Lula destacou que a proposta de Trump ignora a carta original da ONU e rejeita reformas que incluam mais países no Conselho de Segurança. Para preservar o multilateralismo, conversou com líderes como Putin, Xi Jinping e Modi.
O presidente afirmou que o Brasil não busca alianças que o coloquem em subordinação e rejeita qualquer posição de “colônia”. Ele também manifestou desejo de evitar conflitos como o entre Israel e Palestina, reafirmando a soberania brasileira.
O presidente Luiz Inácio Lula da Silva afirmou que o multilateralismo está sendo substituído pelo unilateralismo, criticando a iniciativa do ex-presidente dos Estados Unidos, Donald Trump, de criar uma “nova ONU” sob seu comando exclusivo. Em evento com o MST em Salvador, Lula ressaltou que, embora o Brasil tenha forças armadas limitadas, o país mantém sua dignidade e não aceitará ordens externas.

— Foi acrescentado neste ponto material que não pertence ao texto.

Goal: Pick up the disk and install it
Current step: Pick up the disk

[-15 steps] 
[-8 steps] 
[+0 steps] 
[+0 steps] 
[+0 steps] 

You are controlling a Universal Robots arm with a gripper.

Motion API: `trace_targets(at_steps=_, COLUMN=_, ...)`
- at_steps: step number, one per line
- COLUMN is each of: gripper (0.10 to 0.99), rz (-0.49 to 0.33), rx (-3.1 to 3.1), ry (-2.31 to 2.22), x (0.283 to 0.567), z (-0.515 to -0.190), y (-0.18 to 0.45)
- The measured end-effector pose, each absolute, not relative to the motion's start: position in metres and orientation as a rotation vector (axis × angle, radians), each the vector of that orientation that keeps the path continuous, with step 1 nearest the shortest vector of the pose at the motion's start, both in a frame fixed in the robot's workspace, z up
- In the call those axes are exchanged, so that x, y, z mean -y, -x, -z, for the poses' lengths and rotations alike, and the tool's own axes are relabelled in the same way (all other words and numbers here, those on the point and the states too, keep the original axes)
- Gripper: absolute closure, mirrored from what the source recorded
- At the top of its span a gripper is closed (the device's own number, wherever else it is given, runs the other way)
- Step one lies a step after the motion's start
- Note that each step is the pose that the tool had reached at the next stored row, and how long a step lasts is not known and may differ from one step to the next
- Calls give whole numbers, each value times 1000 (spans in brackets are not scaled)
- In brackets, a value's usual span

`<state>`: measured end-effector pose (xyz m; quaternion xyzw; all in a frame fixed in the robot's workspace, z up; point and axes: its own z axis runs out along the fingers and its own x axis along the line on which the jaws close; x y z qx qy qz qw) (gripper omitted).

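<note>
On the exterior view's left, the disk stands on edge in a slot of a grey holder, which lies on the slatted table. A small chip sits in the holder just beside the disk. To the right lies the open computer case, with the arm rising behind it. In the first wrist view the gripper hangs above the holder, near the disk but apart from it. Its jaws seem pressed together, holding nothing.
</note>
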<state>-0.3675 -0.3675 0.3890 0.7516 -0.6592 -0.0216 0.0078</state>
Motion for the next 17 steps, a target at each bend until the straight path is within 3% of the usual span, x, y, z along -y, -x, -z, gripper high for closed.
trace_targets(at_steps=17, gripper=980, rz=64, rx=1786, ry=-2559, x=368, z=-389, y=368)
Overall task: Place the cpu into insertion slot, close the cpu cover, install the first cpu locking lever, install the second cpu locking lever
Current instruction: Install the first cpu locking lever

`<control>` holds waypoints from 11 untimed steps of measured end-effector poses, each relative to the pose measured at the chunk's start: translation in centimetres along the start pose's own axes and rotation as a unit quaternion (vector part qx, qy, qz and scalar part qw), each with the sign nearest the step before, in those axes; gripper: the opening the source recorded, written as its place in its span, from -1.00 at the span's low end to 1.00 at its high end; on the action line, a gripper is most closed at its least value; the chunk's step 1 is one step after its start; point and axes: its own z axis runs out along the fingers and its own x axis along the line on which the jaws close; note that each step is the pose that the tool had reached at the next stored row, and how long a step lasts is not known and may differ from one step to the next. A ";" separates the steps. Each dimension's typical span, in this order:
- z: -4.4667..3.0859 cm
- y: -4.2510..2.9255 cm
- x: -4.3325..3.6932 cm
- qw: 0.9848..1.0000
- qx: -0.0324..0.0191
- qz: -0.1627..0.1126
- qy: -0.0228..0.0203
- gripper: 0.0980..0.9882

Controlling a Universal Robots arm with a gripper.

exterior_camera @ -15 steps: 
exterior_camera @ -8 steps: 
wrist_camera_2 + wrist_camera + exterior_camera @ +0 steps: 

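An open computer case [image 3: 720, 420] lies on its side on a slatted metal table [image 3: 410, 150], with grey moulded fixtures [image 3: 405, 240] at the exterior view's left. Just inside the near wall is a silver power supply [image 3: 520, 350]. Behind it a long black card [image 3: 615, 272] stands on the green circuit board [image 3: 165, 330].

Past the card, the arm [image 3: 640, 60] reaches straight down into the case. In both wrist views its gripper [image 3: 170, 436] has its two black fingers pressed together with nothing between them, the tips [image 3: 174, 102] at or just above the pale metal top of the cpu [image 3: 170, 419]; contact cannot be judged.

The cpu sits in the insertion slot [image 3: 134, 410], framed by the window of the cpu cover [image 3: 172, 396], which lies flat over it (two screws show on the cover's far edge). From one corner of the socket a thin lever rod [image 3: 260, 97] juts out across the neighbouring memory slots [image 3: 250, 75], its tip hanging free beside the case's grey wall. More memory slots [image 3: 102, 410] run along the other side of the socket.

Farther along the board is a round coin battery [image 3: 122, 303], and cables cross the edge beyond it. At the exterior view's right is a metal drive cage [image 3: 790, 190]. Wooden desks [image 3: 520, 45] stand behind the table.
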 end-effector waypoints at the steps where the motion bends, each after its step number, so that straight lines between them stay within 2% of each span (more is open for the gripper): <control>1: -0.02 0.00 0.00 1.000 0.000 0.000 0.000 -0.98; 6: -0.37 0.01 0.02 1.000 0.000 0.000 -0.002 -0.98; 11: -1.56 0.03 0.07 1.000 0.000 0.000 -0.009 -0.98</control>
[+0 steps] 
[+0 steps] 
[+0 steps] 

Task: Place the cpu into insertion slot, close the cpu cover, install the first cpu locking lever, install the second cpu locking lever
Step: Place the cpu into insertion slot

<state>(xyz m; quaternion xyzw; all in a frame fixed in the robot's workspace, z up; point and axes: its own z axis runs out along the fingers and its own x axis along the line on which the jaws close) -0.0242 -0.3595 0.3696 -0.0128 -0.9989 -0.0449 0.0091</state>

Segundo Lula, a carta original da ONU está sendo ignorada, e em vez de reformas que incluam novos países no Conselho de Segurança, Trump propõe uma organização dominada apenas pelos EUA. O presidente brasileiro destacou que passou a semana dialogando com líderes como Vladimir Putin, Xi Jinping, Narendra Modi e Claudia Sheinbaum, buscando preservar o multilateralismo para evitar que prevaleça a “lei do mais forte”.
Lula defendeu que o Brasil não possui preferência por alianças, mas rejeita qualquer condição que o coloque em posição de subordinação, ou seja, como uma “colônia”. Ele ainda criticou a repetição de conflitos, mencionando o desejo de evitar novas tensões como as que existem entre Israel e Palestina.
“Não queremos mais guerra fria”, disse, reforçando que o país não tem armas, mas mantém o caráter e a soberania para negociar com todos os países “olho no olho”. A fala destaca a preocupação com a preservação da autonomia brasileira dentro do cenário global.